I have some JSON I have exploded however I need to filter the return based on where the “locale” is en_GB and I only wish to return that data in the dataframe.

I currently have

from pyspark.sql import functions as F
from pyspark.sql.functions import *

jsonDF2 = jsonDF.withColumn('d', explode(col('d.picklistOptions.results.picklistLabels.results')))
jsonDF2 = jsonDF2.select(jsonDF2.d.optionId, jsonDF2.d.label,jsonDF2.d.locale).filter(array_contains(col("d.locale"), "en_GB")).show(10)

However this obviously does as it says it returns me the rows where en_GB is in locale but I actually only want it to return each row that was matching in tabular form.

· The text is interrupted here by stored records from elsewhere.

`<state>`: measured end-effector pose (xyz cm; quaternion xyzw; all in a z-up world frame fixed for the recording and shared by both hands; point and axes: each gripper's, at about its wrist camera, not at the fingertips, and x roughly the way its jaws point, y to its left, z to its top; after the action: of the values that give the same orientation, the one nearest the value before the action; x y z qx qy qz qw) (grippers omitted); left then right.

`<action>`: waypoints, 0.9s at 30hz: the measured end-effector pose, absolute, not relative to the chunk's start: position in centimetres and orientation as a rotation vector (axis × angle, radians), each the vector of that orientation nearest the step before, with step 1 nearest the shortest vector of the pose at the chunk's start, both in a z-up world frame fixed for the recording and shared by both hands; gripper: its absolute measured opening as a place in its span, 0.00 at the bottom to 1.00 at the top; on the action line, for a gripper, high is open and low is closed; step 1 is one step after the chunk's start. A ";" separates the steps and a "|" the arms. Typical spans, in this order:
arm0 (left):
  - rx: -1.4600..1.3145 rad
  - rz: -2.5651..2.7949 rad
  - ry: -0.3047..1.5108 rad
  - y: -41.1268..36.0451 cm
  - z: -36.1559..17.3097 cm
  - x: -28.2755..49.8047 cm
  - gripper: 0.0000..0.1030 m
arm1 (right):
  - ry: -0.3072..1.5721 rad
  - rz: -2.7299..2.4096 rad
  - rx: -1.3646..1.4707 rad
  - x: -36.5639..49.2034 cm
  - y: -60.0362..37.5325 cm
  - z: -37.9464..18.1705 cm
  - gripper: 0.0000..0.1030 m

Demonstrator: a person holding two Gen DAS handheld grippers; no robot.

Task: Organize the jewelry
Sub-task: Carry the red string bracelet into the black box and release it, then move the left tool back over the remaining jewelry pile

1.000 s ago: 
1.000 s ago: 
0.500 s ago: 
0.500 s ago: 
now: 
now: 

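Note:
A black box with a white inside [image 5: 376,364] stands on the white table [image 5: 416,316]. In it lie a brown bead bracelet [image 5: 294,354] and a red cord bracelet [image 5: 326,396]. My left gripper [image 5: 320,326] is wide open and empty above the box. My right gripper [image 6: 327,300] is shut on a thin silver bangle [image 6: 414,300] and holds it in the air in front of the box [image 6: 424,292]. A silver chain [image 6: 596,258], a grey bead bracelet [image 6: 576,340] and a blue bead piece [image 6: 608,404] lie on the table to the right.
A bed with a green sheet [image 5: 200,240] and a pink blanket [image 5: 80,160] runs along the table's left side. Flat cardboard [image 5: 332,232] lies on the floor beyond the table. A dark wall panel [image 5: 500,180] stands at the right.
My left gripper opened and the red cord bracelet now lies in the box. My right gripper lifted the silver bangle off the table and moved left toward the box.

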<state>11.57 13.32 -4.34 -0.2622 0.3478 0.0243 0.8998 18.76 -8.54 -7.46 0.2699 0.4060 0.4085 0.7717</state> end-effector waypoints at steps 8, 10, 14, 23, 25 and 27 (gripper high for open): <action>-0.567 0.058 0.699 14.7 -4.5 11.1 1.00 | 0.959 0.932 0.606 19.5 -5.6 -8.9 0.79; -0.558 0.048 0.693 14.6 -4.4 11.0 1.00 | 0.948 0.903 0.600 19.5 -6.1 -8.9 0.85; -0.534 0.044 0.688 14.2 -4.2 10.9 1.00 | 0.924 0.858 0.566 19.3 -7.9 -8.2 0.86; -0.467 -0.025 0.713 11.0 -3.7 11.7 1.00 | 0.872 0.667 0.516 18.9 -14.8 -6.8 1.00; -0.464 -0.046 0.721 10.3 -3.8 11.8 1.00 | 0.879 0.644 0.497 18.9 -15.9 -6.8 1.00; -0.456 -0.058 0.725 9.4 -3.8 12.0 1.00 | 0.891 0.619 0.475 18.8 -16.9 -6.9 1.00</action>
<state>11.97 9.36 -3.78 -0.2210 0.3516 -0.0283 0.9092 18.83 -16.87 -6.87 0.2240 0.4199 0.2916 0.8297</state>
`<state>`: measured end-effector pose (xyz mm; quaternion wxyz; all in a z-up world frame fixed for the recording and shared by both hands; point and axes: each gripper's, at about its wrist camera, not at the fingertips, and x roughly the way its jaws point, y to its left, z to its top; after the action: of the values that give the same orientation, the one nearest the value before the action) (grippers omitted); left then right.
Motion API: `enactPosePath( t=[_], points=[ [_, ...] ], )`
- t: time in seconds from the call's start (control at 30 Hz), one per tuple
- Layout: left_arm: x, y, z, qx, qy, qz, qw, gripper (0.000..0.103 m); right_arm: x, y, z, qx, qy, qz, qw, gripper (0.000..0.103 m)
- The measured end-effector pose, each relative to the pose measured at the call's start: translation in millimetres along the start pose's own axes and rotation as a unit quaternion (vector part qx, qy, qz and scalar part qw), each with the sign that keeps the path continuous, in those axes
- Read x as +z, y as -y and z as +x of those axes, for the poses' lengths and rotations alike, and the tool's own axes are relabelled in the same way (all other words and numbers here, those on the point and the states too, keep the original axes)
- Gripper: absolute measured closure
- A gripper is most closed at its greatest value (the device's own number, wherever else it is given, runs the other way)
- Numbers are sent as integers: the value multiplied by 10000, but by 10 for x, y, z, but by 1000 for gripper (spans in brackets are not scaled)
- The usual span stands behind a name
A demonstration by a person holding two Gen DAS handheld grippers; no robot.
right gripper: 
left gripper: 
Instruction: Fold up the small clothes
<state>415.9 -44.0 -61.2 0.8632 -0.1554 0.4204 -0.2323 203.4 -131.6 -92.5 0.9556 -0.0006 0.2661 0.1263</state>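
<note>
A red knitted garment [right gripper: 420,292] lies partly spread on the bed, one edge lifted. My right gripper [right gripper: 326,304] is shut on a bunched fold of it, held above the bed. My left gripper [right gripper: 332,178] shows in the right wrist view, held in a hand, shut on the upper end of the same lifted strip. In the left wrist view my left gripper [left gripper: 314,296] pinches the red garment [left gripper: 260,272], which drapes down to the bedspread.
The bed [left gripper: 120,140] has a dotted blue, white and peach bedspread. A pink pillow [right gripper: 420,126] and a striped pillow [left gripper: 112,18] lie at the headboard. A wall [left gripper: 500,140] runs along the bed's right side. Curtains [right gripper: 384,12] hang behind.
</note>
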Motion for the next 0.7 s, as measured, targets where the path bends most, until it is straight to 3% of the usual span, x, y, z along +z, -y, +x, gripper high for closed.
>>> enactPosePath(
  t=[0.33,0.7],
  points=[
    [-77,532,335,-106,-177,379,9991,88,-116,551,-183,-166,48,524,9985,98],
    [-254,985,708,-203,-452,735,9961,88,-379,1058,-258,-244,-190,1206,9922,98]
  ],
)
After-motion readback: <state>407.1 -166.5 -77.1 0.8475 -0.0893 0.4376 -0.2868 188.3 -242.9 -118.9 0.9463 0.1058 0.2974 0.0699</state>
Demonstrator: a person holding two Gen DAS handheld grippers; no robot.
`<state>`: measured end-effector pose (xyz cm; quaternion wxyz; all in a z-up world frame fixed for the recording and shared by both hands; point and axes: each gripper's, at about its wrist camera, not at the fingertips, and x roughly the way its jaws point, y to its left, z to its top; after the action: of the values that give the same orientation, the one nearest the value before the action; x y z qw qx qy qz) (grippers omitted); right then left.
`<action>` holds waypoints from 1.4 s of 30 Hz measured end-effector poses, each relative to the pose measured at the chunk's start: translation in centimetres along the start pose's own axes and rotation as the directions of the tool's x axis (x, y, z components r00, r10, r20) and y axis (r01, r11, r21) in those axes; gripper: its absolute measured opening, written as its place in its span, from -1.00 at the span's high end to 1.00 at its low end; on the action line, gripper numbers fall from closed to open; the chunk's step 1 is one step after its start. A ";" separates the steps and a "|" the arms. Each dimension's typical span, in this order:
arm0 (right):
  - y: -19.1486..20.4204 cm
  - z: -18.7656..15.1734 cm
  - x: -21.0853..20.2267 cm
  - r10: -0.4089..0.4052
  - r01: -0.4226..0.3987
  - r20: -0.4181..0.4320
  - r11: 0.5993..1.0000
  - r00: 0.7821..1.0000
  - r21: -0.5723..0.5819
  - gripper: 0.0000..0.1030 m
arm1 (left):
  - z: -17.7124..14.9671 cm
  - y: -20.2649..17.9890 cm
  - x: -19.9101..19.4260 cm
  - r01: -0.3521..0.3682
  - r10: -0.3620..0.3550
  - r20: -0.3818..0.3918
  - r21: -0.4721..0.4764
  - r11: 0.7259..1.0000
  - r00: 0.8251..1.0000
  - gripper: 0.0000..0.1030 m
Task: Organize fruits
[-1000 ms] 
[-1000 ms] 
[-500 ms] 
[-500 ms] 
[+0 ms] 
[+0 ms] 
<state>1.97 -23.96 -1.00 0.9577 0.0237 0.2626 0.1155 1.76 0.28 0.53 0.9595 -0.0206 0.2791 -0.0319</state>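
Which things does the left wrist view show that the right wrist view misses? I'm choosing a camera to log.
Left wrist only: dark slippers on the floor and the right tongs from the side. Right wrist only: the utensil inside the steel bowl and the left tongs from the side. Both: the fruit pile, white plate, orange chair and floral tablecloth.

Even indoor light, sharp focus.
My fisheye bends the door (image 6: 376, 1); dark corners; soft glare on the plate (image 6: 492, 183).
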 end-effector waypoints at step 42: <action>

+--------------------+--------------------+--------------------+
|          d.optionId|             d.label|            d.locale|
+--------------------+--------------------+--------------------+
|[45024, 45024, 45...|[Theft the compan...|[en_GB, en_US, th...|
|[45046, 45046, 45...|[Back to home tow...|[th_TH, en_US, en...|
|[45031, 45031, 45...|[Non-confirmation...|[en_GB, en_US, th...|
|[45023, 45023, 45...|[Commit a serious...|[en_GB, en_US, th...|
|[45015, 45015, 45...|[Absence more tha...|[en_GB, en_US, th...|
|[45017, 45017, 45...|[Resignation, Res...|[th_TH, en_US, en...|
|[45039, 45039, 45...|[Be an alien, Be ...|[th_TH, en_US, en...|
|[45048, 45048, 45...|[Education, Educa...|[th_TH, en_US, en...|
|[45043, 45043, 45...|[Farming, Farming...|[th_TH, en_US, en...|
|[45040, 45040, 45...|[Death, Death, De...|[en_GB, en_US, th...|
+--------------------+--------------------+--------------------+

So basically I would want just

+--------------------+--------------------+--------------------+
|          d.optionId|             d.label|            d.locale|
+--------------------+--------------------+--------------------+
|[45024              |[Theft the compan   |en_GB               |
|[45624              |[Back to home tow.. |en_GB               |

Where have I gone wrong? can someone please explain.

Update

I have changed the code to this

from pyspark.sql import functions as F
from pyspark.sql.functions import *

jsonDF2 = jsonDF.withColumn('d', explode(col('d.picklistOptions.results.picklistLabels.results')))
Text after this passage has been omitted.